Problem description: Transcribe the listing below verbatim, omitting pictures.

Given material:

========================================================================

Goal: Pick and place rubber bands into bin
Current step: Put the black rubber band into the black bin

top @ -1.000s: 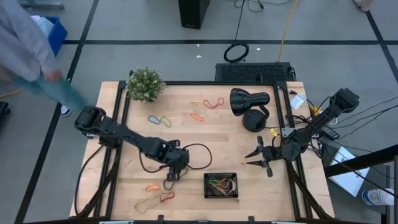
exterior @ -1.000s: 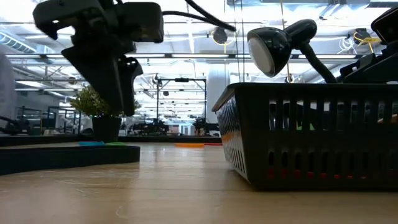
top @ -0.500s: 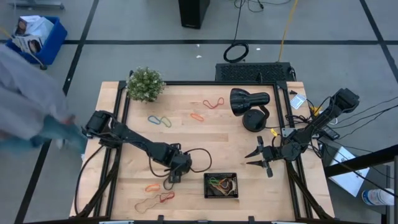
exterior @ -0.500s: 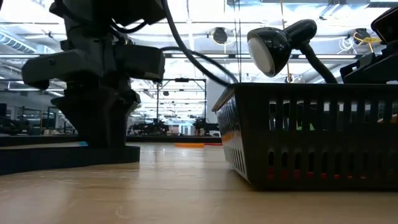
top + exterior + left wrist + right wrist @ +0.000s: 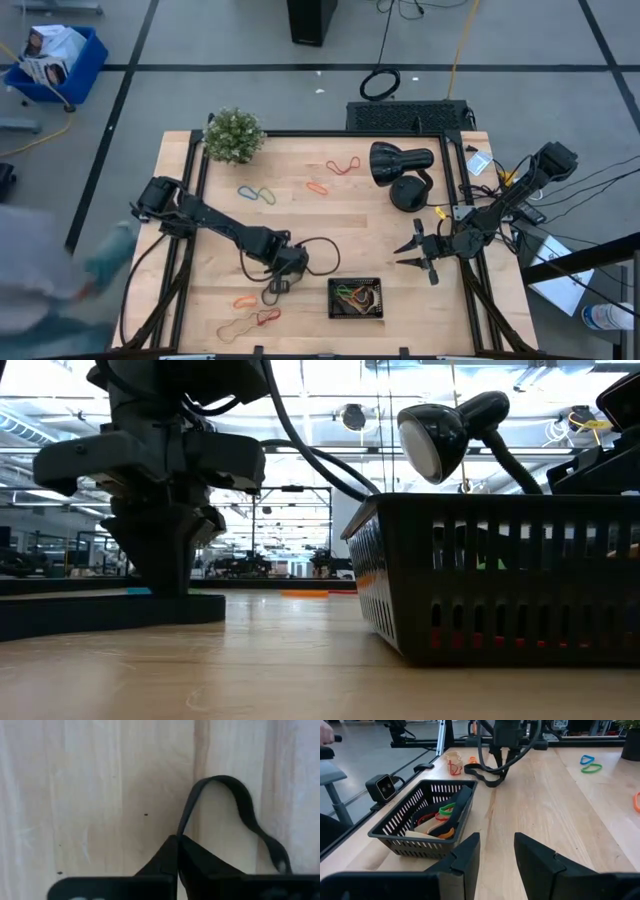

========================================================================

Result:
Goal: Pick and place rubber bands into bin
Current step: Put the black rubber band into the black bin

top @ -1.000s: 
exterior @ -1.000s: 
top @ -0.500s: 
exterior @ -0.500s: 
top + exterior + left wrist + right wrist @ +0.000s: 

What was produced is the complete output.